What did you learn while writing this book?
To write even when I didn’t feel like writing. I wanted to have it done by the time ACFW conference came. I had to work fast to do that and get it polished. When you’re writing a book with humor in it, sometimes it’s hard to write on days you don’t feel funny.
What did you hope to accomplish with this book?
I think people picture the past in black and white. I wanted to bring it back to life – in full color. Times change and styles, but the basic human nature of people doesn’t. People back then laughed and cried about the same things we do. I also wanted bring out how much God values truth—especially being honest with ourselves.

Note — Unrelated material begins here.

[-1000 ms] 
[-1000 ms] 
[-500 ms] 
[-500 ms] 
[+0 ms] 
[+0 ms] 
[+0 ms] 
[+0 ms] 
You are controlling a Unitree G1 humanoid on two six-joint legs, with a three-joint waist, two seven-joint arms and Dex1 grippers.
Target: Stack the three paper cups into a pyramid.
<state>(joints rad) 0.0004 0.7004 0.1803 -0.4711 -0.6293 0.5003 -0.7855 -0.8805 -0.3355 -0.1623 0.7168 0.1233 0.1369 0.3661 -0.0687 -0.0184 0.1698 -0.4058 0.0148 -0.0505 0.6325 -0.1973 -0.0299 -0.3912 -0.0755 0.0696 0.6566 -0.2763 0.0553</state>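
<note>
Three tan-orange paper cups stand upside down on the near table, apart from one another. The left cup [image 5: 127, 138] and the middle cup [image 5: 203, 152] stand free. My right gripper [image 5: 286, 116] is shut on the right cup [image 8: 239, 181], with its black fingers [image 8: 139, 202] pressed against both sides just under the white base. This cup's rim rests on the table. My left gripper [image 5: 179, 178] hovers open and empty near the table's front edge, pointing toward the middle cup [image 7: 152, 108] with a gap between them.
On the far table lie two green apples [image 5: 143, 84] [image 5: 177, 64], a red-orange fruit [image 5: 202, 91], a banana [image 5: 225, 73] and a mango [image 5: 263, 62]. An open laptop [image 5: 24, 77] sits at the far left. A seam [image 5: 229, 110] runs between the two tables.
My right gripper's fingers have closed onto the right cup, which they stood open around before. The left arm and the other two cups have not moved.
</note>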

What is the toughest test you've faced as a writer?
Starting book two. I sat in front of the screen for a couple of days. I kept thinking, “Can I do this again?” I talked to my mentor and writing friend and told her I was having trouble starting the new book. She told me. “Yep, and it will only get worse with each book. That’s our reminder that we can’t do it, but God can.”
If you had the opportunity to talk with three writers, who would you choose and why?
Madelyn L’Engle—A Wrinkle in Time was the first book that literally swept me into another world, but her books on writing are pure poetry.
Mary Shelley—I want to know what possessed such a young woman to even think about writing Frankenstein. (And talk about a book that’s better than the movie!)
Amelia Bloomer—She was a woman’s suffrage writer and I just finished doing research about her for A Great Catch, book 2 in the Manawa series. I’d love to speak to her personally and ask her where she found the courage to advocate a change in women’s dress and to begin a women’s suffrage paper.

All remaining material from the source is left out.